Throughout the course of the year the Commissioners continue to look at various alternatives to provide sufficient parking to a support healthy Business District.  The possible use of a Redevelopment Zone in the area had been previously considered.  While it was determined that the area could qualify, it was decided that a business district "Visioning Plan" was needed prior to moving forward with any significant changes.  During 2005, the planning firm of Brown Keener Bressi of Philadelphia was retained to lead the planning/visioning process.  The cost of this service was partially funded by a State Smart Growth Grant and a planning grant from the Delaware River Port Authority.  The planning process included evaluation of the potential impact of development of all or a portion of the large rail commuter parking lot in the business district.  Affordable Housing issues were also a big part of the study.

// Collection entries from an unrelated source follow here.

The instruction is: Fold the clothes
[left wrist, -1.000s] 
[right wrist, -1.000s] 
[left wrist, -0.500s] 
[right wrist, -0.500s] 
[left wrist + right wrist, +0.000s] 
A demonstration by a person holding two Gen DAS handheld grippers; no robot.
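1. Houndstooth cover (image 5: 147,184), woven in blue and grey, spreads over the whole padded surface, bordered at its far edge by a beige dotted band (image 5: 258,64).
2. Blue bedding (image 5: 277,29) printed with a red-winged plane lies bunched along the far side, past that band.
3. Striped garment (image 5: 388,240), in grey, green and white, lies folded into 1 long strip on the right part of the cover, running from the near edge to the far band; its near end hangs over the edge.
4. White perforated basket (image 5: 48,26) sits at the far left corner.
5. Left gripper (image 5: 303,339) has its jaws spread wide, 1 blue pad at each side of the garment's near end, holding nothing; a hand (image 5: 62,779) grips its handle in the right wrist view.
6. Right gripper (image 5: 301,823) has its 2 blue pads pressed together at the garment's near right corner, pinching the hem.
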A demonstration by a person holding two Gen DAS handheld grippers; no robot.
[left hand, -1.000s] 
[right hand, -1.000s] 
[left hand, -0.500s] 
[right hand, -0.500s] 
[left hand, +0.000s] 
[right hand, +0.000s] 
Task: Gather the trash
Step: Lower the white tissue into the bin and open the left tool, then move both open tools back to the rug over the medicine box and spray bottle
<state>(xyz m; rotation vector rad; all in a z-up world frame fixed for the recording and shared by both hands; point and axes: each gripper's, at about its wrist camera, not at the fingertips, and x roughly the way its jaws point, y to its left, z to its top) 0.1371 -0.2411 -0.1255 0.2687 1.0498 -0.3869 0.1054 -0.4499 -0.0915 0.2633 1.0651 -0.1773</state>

The Commissioners were successful in arranging an agreement with PATCO for shared use of one of their parking lots adjacent to a Borough lot each weekend to support business district needs.  New permit parking programs are being tested to try to deter employees from parking at prime street locations by providing more desirable and less costly locations in the various parking lots.

The Partnership for Haddonfield, the organization designated to operate Haddonfield's Business Improvement District, started in 2004 following the adoption of the authorizing ordinance.  The Partnership's activities are funded by a separate property tax levy on all business properties.  Their budget is $250,000 from tax levy plus another $100,000 from proceeds from their always successful annual Crafts and Fine Arts Festival, as well as publications and appropriated surplus.  Significant operations are business recruitment and retention, marketing of the Haddonfield business district, and support of all businesses.  The Borough works very closely with the Partnership to ensure its success.

There are two Collective Bargaining Units - the Police Benevolent Association and the Teamsters for our Public Works employees, not including their supervisors.

Full-time employees are entitled to 12 paid sick leave days each year, of which some portion can be rolled into a "bank" to be used for short term disability purposes.  Once an employee reaches a certain level of banked sick days they may sell back up to five days of unused days each year.  Vacation days not used during the year may be accumulated and carried forward to February 28th of the subsequent year.

The Borough contributes to two cost-sharing multiple-employer defined benefit pension plans, the Public Employees' Retirement System (PERS) and the Police and Firemen's Retirement System (PFRS), which are administered by the New jersey Division of Pensions and Benefits.  These plans provide retirement, death and disability and medical benefits to qualified members.

Starting in 2010 the employees of the Borough of Haddonfield began paying a portion of their medical benefits costs.  The amount paid by each employee is based upon varying percentages per their salary, as well as they type of coverage they are enrolled in - single, parent/child, husband/wife or family.